Introduction: There is no other movie musical more fun than Singin’ In The Rain. Released by Metro-Goldwyn-Mayer on March 27, 1952, Singin’ In The Rain documents the movie transition from silent films to what they called “talkies.” Featuring classic songs by legendary producer Arthur Freed, its cast is a “Who’s Who” of old Hollywood stars Gene Kelly. Debbie Reynolds, Donald O’Connor, Jean Hagen, these guys and gals are the real deal. Singin’ in the Rain raked up to $1,729,345 worldwide and was re-issued twice. Once in 1974, and again in 1992. It’s been adapted for the stage many times, both on Broadway and in London’s West End. It was also one of the first films screened in Communist China, Roger Ebert, who knew a thing or two about movies, claimed that watching Singin’ in the Rain was a “transcendent experience, and no one who loves movies can afford to miss it.” No movie education is complete without Singin’ in the Rain. Or as Time Out London proclaims, “If you’ve never seen it and don’t, you’re bonkers.”
Summary: Singin’ in the Rain starts off at the 1927 premiere of the new Monumental Pictures film The Royal Rascal. Starring Don Lockwood and Lina Lamont, two of the biggest silent film stars in Hollywood. Don tells the crowd all about his cultured, absolutely refined upbringing, while flashbacks reveal that he is lying. He actually came up singing and dancing on the vaudeville circuit with his best friend, Cosmo Brown. As Don and Lina are congratulated after the screening, it’s revealed that they aren’t as close as the fan magazines make them out to be. Also, Lina’s a handful. She believes that she and Don really are a couple, even though they’re not, and she has a voice so grating it could shred steel. On the way to the film’s after-party at producer R.F. Simpson’s palatial pad, Don and Cosmo get a flat tire. Don escapes rabid fans by jumping in the car of Kathy Selden. He hits on her, she tells him that she’s a stage actress and thinks movie stars are foolish. Needless to say, they do not hit it off. Not right away at least. At the party, R.F. shows a demonstration of talking pictures, “the next big thing.” Don spots Kathy as one of the dancing girls hired to entertain. Don teases her, and Kathy attempts to throw a cake at him, except she misses, and hits Lina right in the face. Then Kathy runs off into the night. Don spends weeks trying to find Kathy. Meanwhile, The Jazz Singer, a talking picture produced by another studio, is a hit. R.F. decides Don and Lina’s next movie, “The Dueling Cavalier”, has to be a talkie, even if Lina’s got a terrible voice. Shortly thereafter, Don runs into Kathy on set. She’s a chorus girl in another production. They both apologize and start falling head-over-heels for each other.

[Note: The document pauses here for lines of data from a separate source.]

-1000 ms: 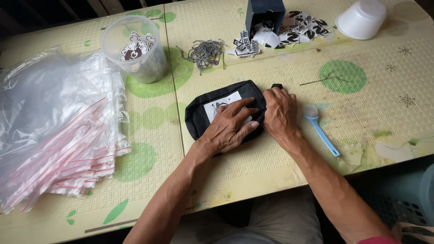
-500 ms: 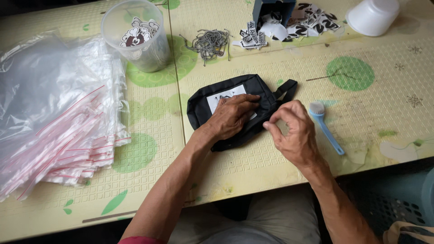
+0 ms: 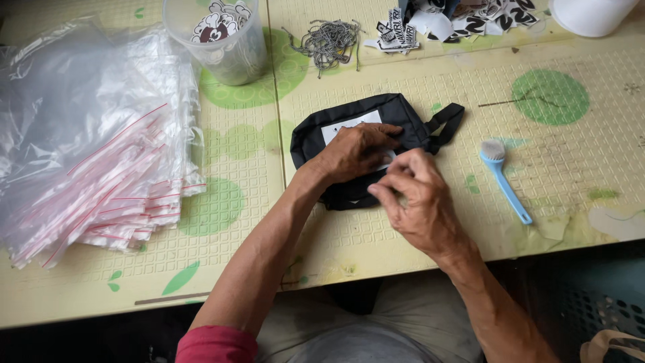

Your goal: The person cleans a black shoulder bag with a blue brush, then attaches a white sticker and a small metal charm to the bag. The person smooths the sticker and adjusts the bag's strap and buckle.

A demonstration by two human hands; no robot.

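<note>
Hands meet over the black pouch [image 3: 376, 144] at table centre: my left hand [image 3: 356, 151] presses flat on its white label, my right hand [image 3: 416, 202] pinches closed just beside it. Zip bags [image 3: 94, 161] at left lie unfilled; the pouch isn't bagged yet.

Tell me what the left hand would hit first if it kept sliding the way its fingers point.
Probably the black pouch's strap: the left hand lies on the black pouch, fingers pointing right toward it.

The left hand [image 3: 356, 153] covers the black pouch's [image 3: 316, 138] middle; the white cup [image 3: 591, 15], upper right, is cut off by the frame's edge.
</note>
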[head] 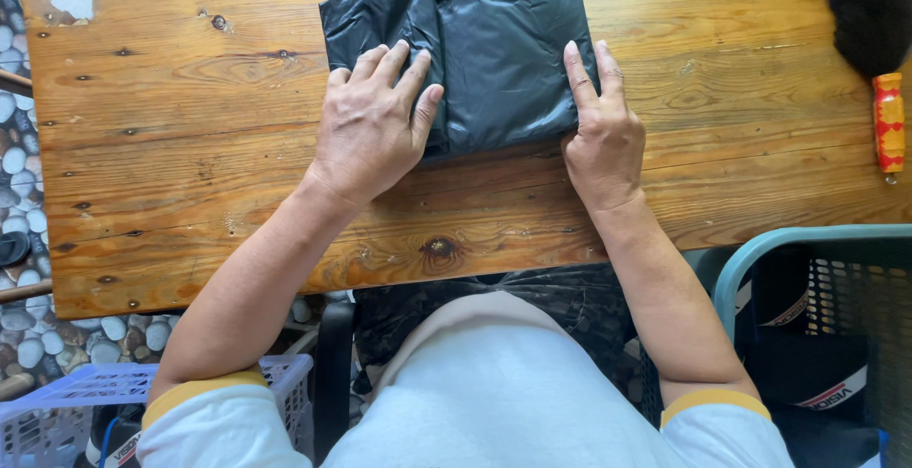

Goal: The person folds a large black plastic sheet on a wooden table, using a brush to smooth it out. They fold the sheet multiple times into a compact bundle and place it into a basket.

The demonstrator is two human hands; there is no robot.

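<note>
On the wooden table [190,145], toward twelve o'clock from my chest, lay the black plastic parcel [499,59], folded into a thick slab. My left hand [372,126] rested palm-down on its near left corner, fingers spread flat and pinning the folded flap rather than gripping anything. My right hand [600,131] touched the parcel's right edge at about one o'clock, two fingers extended along it, nothing clasped. I judged this the pressing and squaring stage of the wrap (the fold looked loose at the upper left). The next move, I thought, called for steady downward pressure while the flap was secured.
</note>
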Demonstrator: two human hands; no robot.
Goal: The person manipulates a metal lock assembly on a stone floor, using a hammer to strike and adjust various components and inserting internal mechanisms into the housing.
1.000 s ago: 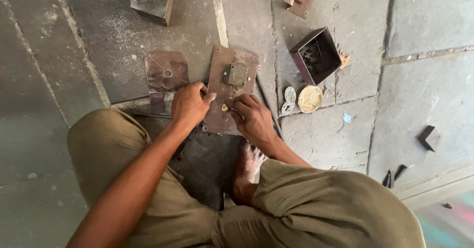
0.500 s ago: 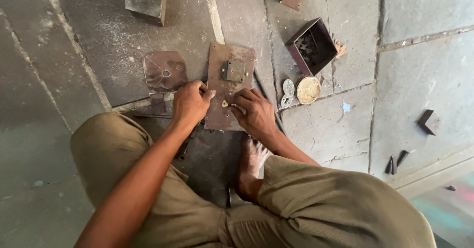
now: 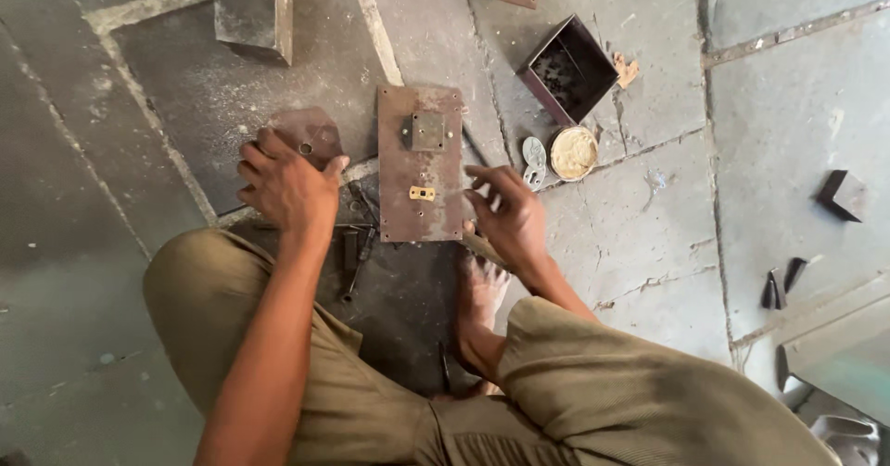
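since half a second ago, left hand moved off rusty plate onto small metal piece, fingers spread flat. right hand lifted at plate's right edge, fingers loosely spread, pinching nothing. plate lay flat on stone floor.

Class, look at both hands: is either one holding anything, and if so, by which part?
Neither grips anything. The left hand lies flat on the smaller rusty plate; the right hand hovers, fingers spread, by the right edge of the rectangular lock plate.
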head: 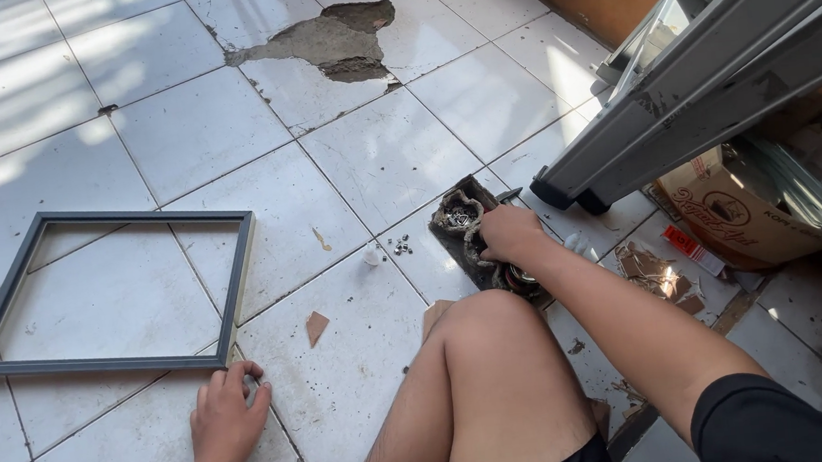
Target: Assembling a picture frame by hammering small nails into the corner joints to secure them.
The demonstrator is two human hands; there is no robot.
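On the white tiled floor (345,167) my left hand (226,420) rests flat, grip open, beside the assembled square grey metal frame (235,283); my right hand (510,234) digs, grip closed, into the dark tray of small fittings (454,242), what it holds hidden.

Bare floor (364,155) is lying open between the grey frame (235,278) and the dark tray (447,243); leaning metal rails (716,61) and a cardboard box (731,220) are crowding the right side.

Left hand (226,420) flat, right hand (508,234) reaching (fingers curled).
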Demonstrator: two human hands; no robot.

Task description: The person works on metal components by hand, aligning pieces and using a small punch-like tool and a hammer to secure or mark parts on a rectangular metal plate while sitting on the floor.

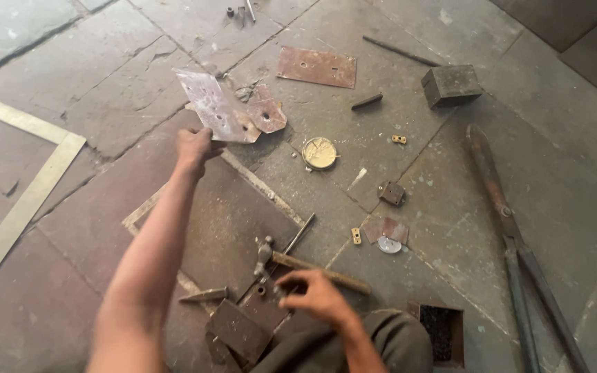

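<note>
Plate [217, 107], drilled metal, lifted by its near edge in left hand [193, 146]; bare floor [91, 76] left of plate. Right hand [312, 295] curled over hammer [291, 261], grip unclear.

Bare forearms, grey-olive trousers [354, 345]

Rusty drilled metal plate [217, 107] tilted, lifted off the floor.
</note>
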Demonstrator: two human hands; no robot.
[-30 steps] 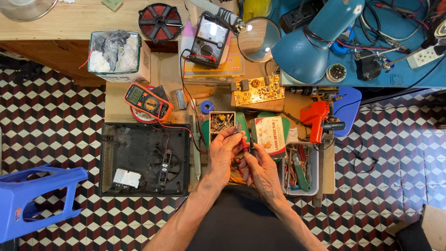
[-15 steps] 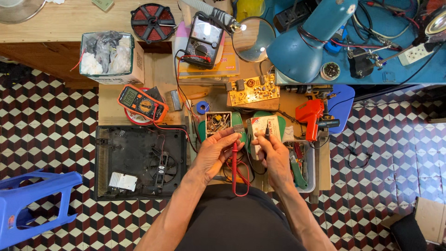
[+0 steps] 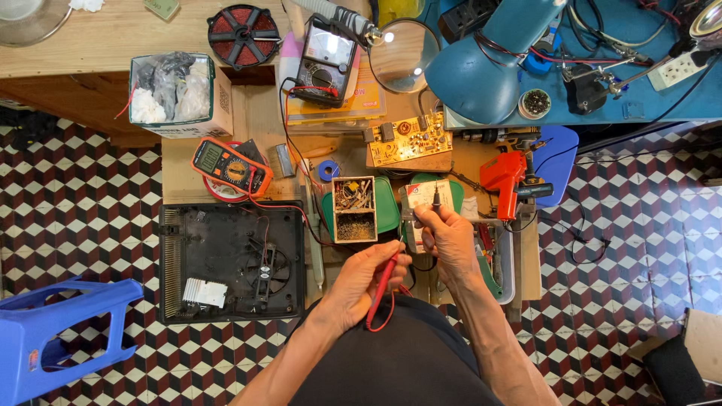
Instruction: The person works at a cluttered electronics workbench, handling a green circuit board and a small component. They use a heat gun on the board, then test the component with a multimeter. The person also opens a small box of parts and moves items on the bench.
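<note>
My left hand [image 3: 368, 282] is closed around a red multimeter probe [image 3: 383, 289], its red lead looping down over my lap. My right hand [image 3: 449, 237] grips a black probe [image 3: 435, 197] upright, tip pointing away from me, in front of a small pale box [image 3: 427, 197] on a green lid. An orange digital multimeter [image 3: 230, 167] lies to the left on the wooden bench. Just left of my hands stands a small wooden box of screws and bits [image 3: 353, 209].
A black opened appliance housing with a fan [image 3: 233, 259] lies at left. A yellow circuit board [image 3: 410, 139], an analog meter [image 3: 325, 56], a magnifier [image 3: 402, 53], a blue desk lamp [image 3: 489, 68] and a red glue gun [image 3: 508, 177] crowd the bench. A blue plastic stool [image 3: 53, 334] stands on the checkered floor.
My hands were together over a small part; now they have separated, the left lowered with the red probe, the right raised with the black probe.
</note>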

Genre: The movie musical Singin’ In The Rain takes place in the musical, and romantic comedy genre. There are singing and dancing involved in the movie, and romantic relations between Don and Kathy as well. There’s also some humor as well.
Analysis: This movie is honestly one of the best I’ve seen yet, but there are some pros and cons. This is a much older film, special effects like we use today were not in use. However, the acting, singing, and dancing are spectacular.
Conclusion: If you love watching musicals, choreography and romantic comedy, then I suggest this musical movie for you. This movie is honestly one of the best musical films I’ve ever seen. I like the romance in it. I also like the dancing especially, but I especially like that it’s a Hollywood star trying to make their dreams come true. If you’re more into action movies or horror, I would not recommend this film. However, I invite all of you to attend WPS Music and Drama Departments showing of this musical at the end of March. As one of the leads in the show, I can tell you it will be worth your time.